明楹想到他之前盖上私印的位置,此时感觉到自己喉间突然紧了一下。

她小声道:“也……消下去了。”

倒是坦诚。

傅怀砚低眼看着她,明楹可以很清楚地看到他低垂的瞳仁中,涌动的欲色。

其实他的相貌不笑的时候很疏离,加之他惯常身处宫闱之中,都是有点儿不近人情的冷漠,很少能让人看到什么情绪,所以此时瞳仁之中出现清楚的欲色的时候,其实与他周身的气度有点儿矛盾。

可是却很明显,是一点儿都不曾加以掩饰的欲念。

傅怀砚却在这个时候,倏然哑声问道:“有凉茶吗?”

明楹有点儿愣怔,半晌了以后才点了点头回道,“有的。”

她从榻上起身,因为小几距离拔步床并不远,明楹原本准备赤足过去,傅怀砚却瞧出来她的意图,皱了下眉头道:“地上凉。”

已经到初夏了,其实也谈不上是很凉。

明楹刚准备开口,他却摁住了她的肩膀,“算了。孤自己来。
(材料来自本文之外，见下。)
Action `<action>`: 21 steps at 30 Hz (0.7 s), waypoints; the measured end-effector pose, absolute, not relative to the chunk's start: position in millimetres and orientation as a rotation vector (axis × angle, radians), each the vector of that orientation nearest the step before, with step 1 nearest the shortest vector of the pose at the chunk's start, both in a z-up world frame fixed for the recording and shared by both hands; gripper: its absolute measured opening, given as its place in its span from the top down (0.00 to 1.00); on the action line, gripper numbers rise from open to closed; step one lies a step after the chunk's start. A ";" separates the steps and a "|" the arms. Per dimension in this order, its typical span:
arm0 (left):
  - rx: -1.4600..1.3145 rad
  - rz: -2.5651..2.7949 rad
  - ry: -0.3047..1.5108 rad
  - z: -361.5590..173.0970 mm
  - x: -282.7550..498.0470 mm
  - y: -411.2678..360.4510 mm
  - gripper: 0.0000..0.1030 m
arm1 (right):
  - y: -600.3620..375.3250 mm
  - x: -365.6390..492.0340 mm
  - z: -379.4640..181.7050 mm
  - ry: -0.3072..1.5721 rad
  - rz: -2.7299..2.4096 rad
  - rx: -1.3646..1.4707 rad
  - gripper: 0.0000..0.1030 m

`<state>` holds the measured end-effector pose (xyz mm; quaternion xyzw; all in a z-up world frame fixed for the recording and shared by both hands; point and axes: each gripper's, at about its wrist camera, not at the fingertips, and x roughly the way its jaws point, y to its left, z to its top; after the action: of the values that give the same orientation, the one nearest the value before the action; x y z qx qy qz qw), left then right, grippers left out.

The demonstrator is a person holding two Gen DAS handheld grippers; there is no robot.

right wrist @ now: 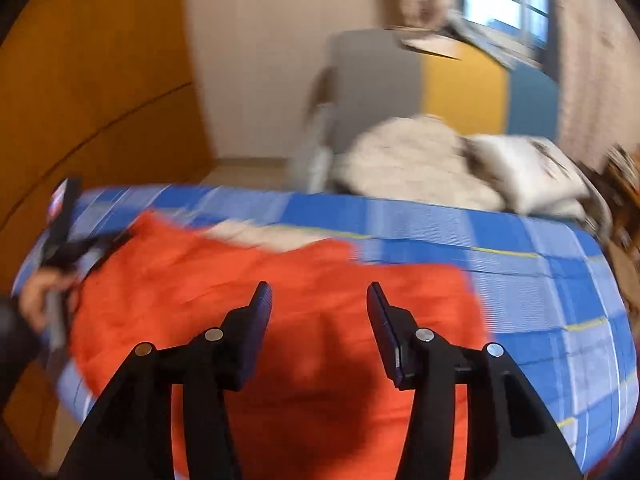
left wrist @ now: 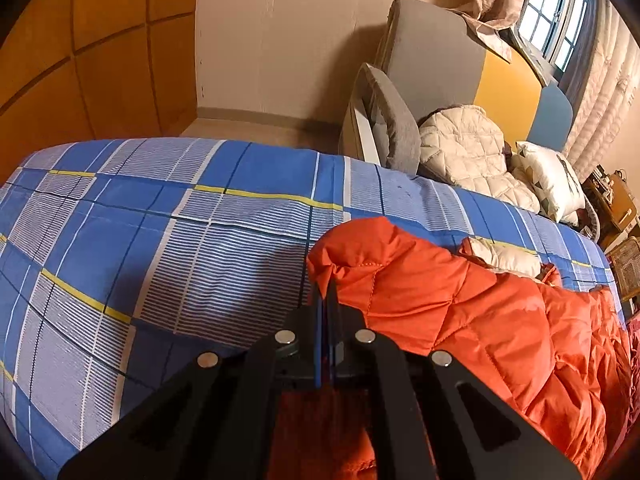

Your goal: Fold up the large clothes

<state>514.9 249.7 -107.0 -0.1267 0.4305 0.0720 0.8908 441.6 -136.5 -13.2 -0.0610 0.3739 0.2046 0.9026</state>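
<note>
An orange quilted down jacket (left wrist: 472, 312) with a cream lining lies on the blue plaid bed sheet (left wrist: 160, 232). My left gripper (left wrist: 327, 292) is shut on an edge fold of the jacket and holds it slightly raised. In the blurred right wrist view the jacket (right wrist: 280, 280) spreads across the bed below my right gripper (right wrist: 319, 294), which is open and empty above the cloth. The left gripper (right wrist: 64, 240) and the hand holding it show at the jacket's left edge.
A cream quilted jacket (left wrist: 468, 156) and a patterned pillow (left wrist: 552, 180) lie on a grey armchair (left wrist: 424, 64) beyond the bed. An orange wooden wardrobe (left wrist: 80, 40) stands at the left. A window with curtains (left wrist: 560, 12) is at the upper right.
</note>
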 end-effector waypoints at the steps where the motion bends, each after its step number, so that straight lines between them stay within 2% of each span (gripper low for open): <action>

”

他轻车熟路地摸到小几旁,手指在茶壶上碰了碰,试了一下温度。

抬手倒了整整一杯凉茶,仰头喝尽。

他将茶盏放在小几上,然后才问明楹道:“旁边的那间厢房,有人住吗?”

这件小院里面,主宅有两个厢房,明楹喜静,绿枝和红荔住在旁边的偏院里,所以旁边的那间厢房收拾出来了,一直都没有人住。

明楹摇了摇头。

傅怀砚手指在茶盏上碰了碰,倒是没有和她商量的意思。

“那孤今晚住那里。”

明楹手指稍稍缩了一下,“皇兄已经身处帝位,就这样无缘无故征用民宅?”

傅怀砚垂眼看她,半晌了笑了下,用她方才的话回她:“皇妹也可以去报官。”

他倒是很好心地给了另外一个选择,“但皇妹若是想要孤今夜留在这里……也不是不行。”

他现在的声音一点儿都不像是从前那般清越,带着些许似有若无的哑意。

其实按照他现在的身份,若是当真难受,即便是明楹当真不愿意,想要她也是易如反掌。

他此时已经高坐明堂,想要什么都不过是举手之间。

明楹很轻地抓了一下自己身边的被褥,还是有点儿忍不住,小声问道:“皇兄原本……今夜没打算留下来吗?”

她这话问得坦荡,傅怀砚垂眼看她,喉间突然浮现起细细缕缕的痒意。

他抬手又倒了一杯凉茶,一饮而尽。

然后抬步走过来,俯下身来,很轻地吻了一下明楹的额头。

“太快了。”他缓声道,“况且皇妹也说了,就算是动心,也只是‘一点’。所以孤可以等你想得再明白些,不必急于一时。”

傅怀砚抬手捏了捏明楹的手腕,缓声道:“早些休息。”

他说完这句话,就没有再在这里久留的意思,转而出了寝间,往隔壁的厢房走去。

寝间的空气中还弥漫着檀香味,甚至就连明楹身上处处相碰的灼热都还没有消退下去。

她抱着被衾在床榻上翻来覆去,突然觉得,自己或许也需要喝一点儿凉茶。

她起身下榻,倒了一杯凉茶,一饮而尽,坐在原地片刻,还是觉得很难平缓自己此时的心绪。

好似纷乱杂芜落在天际的花叶,又好像是无数在心间升起的烟火,在一望无际的旷野之上升腾,骤然之际点燃了整片天际。

幼年初遇时,她只觉得这个阿兄生得实在是出挑至极,后来知晓他的身份,其实与他也只是数面之缘,从来都没想到过,现在会与他还有这样的牵扯。

明楹此时碰了碰自己的胸口,抬眼看了看外面的月色,突然想起来之前的来福还被傅怀砚关在门外。

她起身走出寝间,打开前厅的门,然后看到来福正四仰八叉地睡在台阶上,耳朵耷拉着,肥短的四肢瘫在地上,它睡得有点沉,还在打鼾。